A história do prêmio mostra que a categoria de embalagens havia evoluido com premiação nos últimos três anos. Ao que parece ser um retrocesso, o ano de 2008 traz de volta a ausência de premiação em primeiro lugar para a categoria do design de embalagens.
Por decisão do curador e dos jurados, a categoria Embalagem não teve nenhum premiado, assim como não houve um primeiro lugar para Promocional.
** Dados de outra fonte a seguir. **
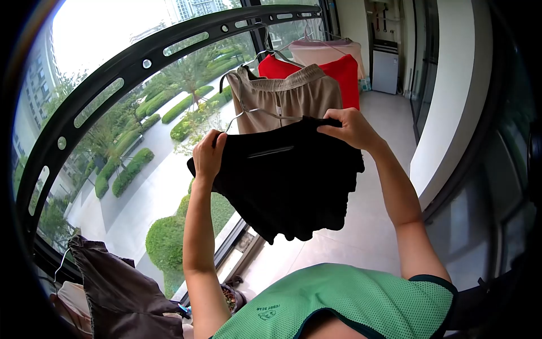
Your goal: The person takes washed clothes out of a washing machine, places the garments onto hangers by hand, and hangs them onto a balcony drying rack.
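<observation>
A black cloth garment with a scalloped hem (288, 181) is held up by its top edge, spread between two bare hands at the centre of the view. Its left end is pinched in the closed fingers of the left hand (208, 152); its right end is gripped between thumb and bent fingers by the right hand (351, 129). A silver wire hanger (280, 117) can be seen at the top edge, between the hands. Just beyond, a beige garment with a gathered waistband (282, 93) is hung, partly covering a bright red garment (347, 85). Overhead, the left side is crossed by a curved, slotted black metal bar (158, 57). At lower left, a dark brown garment (124, 288) is seen. A green mesh top (339, 299) is worn by the person.
</observation>
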The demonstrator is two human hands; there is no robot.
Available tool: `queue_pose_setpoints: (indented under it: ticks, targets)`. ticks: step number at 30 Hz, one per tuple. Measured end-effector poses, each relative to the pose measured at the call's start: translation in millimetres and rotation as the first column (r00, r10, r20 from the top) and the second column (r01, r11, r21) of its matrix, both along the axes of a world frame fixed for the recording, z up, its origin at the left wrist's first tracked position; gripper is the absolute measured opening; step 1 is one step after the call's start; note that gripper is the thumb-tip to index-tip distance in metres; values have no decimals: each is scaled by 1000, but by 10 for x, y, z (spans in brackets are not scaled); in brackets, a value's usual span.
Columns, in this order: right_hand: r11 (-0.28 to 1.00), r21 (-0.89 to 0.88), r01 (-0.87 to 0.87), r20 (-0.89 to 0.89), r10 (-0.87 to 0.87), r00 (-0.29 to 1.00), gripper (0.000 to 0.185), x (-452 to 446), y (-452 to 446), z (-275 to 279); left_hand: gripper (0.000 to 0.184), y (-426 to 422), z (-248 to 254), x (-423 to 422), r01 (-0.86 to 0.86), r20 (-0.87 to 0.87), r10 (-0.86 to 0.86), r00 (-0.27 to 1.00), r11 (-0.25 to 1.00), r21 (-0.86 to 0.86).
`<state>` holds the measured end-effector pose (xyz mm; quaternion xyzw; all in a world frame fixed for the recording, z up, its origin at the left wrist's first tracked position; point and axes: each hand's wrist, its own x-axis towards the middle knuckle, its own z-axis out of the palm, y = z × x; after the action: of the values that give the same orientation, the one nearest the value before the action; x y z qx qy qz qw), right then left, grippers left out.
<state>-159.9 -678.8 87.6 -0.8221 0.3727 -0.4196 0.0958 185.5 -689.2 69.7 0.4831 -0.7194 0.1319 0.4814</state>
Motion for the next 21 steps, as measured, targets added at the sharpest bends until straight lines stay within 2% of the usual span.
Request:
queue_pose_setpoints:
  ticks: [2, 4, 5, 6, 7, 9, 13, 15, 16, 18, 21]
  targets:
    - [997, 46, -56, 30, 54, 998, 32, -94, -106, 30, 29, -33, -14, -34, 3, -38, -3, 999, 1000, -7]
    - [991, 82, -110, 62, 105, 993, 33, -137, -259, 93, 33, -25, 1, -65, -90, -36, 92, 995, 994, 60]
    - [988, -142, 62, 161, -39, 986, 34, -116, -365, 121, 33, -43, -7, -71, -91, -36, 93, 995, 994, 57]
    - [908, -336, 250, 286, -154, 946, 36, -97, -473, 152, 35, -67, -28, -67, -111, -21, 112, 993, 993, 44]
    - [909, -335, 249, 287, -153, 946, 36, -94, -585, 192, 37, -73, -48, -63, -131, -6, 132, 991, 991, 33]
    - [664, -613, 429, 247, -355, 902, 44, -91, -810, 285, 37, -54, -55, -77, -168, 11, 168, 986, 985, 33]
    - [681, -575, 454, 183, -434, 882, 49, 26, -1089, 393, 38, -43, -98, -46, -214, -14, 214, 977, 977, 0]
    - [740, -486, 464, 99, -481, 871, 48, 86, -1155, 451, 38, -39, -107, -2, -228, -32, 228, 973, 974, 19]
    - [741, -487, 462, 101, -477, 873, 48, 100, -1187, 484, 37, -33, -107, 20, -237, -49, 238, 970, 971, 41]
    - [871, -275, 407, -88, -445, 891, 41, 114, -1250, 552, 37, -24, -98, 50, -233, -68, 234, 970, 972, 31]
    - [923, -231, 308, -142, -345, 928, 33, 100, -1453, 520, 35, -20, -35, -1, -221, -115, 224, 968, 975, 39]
Ronald Kapaz explica a decisão:
“Quando olhamos as peças de Embalagem, acreditamos que nenhuma delas equilibrava razão e emoção, como estava proposto nesta edição. Seguimos diretrizes internacionais de julgamento das peças e premiar uma delas seria colocar em dúvida a credibilidade do prêmio. Quanto aos terceiros lugares, achamos que seria injustiça escolher somente um, já que todos tinham o mesmo nível de qualidade e atingiram a mesma pontuação na fase de análise dos jurados”.